Comment pouvons-nous mieux organiser la contribution de la société civile, y compris le secteur privé?


Comment la famille des Nations Unies peut-elle fonctionner plus efficacement et avec plus de cohérence dans les pays où elle est présente?


Et comment faire en sorte non seulement d'attirer le personnel le plus qualifié et le plus compétent, mais aussi de l'encourager, à tous les niveaux, à penser et à agir de façon créative ?

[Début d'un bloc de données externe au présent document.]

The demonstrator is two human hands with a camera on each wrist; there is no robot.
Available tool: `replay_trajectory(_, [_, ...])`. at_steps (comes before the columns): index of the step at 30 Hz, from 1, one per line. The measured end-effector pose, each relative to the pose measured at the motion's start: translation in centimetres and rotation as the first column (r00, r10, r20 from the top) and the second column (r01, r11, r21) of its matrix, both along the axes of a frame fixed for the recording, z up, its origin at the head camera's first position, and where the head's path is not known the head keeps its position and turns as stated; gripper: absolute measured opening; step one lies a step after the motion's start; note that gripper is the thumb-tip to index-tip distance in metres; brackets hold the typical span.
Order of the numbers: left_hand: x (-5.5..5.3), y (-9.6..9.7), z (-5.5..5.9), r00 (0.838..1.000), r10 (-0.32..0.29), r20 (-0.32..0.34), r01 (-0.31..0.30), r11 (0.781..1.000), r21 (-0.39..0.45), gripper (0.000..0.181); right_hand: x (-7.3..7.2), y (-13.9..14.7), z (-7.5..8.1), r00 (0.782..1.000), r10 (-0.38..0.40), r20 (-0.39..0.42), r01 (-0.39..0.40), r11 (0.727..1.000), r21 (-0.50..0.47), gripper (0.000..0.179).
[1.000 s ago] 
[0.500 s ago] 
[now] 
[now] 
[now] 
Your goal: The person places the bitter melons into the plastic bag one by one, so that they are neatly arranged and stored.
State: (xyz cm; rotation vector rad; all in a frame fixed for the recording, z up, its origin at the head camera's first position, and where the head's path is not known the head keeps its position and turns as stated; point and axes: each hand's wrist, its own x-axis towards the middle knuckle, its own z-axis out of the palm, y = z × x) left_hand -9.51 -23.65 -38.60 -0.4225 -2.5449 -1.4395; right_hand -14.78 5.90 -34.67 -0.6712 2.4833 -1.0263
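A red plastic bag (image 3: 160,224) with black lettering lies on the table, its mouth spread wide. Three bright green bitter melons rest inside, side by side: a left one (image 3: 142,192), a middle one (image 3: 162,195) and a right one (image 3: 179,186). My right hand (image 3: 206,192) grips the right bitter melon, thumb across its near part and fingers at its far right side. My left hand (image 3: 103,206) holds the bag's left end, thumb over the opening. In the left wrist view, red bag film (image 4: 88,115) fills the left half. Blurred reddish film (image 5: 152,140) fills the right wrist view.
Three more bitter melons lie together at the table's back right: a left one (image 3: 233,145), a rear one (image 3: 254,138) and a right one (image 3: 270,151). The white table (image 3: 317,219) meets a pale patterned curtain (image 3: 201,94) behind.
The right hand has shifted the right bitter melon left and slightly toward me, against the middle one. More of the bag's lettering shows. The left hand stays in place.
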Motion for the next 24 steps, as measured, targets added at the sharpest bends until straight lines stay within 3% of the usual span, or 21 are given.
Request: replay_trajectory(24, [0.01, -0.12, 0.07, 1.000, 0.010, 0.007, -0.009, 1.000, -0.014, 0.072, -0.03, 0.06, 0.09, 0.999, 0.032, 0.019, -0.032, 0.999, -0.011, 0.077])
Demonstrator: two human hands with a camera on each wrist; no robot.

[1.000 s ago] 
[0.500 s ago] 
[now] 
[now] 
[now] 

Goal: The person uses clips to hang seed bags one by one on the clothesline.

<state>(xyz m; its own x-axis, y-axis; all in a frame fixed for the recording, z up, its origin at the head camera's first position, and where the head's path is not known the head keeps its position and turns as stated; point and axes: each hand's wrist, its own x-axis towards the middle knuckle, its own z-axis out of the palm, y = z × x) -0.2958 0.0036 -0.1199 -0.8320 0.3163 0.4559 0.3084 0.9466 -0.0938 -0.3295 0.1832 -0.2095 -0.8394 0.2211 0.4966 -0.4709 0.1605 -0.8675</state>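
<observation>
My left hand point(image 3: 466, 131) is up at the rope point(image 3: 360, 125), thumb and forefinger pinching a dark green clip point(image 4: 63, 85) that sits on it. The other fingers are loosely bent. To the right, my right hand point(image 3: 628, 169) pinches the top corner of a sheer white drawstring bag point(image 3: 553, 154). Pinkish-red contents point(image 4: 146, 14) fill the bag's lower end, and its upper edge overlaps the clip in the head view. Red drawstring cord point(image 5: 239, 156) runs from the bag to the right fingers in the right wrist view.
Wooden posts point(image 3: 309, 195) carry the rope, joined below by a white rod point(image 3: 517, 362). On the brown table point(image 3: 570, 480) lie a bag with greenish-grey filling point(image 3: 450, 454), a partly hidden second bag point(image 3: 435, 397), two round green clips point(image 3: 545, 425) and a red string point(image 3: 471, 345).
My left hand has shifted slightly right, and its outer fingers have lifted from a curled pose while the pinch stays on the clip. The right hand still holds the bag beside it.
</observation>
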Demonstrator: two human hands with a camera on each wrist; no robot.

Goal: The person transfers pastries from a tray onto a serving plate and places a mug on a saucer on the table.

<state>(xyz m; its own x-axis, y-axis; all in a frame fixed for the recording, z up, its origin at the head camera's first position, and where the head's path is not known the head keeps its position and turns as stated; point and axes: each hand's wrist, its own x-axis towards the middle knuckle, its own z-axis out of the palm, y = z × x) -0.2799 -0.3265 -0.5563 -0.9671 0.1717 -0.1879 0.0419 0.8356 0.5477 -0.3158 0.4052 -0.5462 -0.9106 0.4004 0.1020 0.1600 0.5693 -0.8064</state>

Je conclus mon intervention sur une note qui vous paraîtra peut-être prosaïque. Mais le monde nous jugera en fonction de notre capacité de nous acquitter de certaines tâches bien précises. Il ne nous jugera pas à l'éloquence des discours que nous prononcerons, ni au nombre de décisions que nous prendrons, mais à la qualité de ces décisions et des services que nous offrons.


Pour tous ceux que nous espérons sauver, que ce soit du terrorisme, de la guerre, de la misère, de la maladie ou de la détérioration de l'environnement, engageons-nous à donner le meilleur de nous-même. Et donnons-nous les moyens de le faire.